**PROBLEM REQUIREMENTS:**
Give back exactly the first lines of the entries below, through the line with "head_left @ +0".

**Records contained in a dataset:**
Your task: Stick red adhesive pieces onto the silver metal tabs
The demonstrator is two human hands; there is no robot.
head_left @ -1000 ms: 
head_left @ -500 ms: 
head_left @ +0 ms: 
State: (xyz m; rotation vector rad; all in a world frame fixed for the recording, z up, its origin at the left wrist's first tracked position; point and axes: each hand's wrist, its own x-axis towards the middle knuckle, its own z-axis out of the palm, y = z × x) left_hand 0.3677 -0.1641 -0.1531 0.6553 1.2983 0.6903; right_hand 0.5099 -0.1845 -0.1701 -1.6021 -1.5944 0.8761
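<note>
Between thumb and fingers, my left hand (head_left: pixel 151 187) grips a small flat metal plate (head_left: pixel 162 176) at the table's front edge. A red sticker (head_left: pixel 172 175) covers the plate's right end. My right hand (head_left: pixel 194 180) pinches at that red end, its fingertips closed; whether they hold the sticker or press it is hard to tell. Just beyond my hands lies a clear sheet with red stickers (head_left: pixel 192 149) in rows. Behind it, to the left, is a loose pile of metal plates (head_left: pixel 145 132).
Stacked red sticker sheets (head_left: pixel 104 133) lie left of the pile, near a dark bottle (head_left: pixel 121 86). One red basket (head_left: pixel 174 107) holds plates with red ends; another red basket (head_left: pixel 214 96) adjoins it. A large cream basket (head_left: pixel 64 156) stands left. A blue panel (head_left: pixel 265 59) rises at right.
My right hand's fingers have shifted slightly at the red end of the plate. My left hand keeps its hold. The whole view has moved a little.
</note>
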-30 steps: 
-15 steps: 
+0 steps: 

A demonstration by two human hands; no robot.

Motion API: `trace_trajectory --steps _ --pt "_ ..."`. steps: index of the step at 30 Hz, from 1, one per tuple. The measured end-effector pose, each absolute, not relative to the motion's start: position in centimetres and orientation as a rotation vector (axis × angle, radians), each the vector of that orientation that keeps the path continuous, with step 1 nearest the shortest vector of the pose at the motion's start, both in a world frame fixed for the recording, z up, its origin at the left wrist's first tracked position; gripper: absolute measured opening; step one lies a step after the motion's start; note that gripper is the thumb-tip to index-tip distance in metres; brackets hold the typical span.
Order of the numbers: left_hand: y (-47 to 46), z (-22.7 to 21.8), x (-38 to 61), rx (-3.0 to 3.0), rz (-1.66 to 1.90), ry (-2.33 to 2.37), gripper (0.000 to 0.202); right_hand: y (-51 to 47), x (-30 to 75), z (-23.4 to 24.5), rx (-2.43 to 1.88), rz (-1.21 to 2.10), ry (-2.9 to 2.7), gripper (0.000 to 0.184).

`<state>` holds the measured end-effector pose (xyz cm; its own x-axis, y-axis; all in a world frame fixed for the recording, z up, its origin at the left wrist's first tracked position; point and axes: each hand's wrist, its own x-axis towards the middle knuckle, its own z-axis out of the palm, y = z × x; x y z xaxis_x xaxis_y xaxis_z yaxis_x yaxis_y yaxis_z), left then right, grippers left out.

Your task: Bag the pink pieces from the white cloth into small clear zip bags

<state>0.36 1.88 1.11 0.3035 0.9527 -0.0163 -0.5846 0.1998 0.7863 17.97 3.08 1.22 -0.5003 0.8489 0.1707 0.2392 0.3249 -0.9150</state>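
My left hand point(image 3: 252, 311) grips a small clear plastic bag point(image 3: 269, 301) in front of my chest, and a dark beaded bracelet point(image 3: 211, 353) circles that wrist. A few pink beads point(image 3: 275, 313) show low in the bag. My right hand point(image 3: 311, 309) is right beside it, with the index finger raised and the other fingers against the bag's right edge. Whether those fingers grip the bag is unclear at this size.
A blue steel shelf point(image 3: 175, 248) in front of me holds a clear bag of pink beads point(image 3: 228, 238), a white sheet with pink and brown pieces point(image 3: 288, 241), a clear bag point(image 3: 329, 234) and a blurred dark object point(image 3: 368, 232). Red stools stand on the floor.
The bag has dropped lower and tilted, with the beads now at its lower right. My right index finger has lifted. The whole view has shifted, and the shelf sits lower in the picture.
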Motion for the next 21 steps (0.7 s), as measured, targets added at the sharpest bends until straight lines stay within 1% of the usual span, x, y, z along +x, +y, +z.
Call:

**ANSWER SPACE:**
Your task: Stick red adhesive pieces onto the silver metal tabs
The demonstrator is two human hands; there is no robot.
head_left @ -1000 ms: 
head_left @ -500 ms: 
head_left @ +0 ms: 

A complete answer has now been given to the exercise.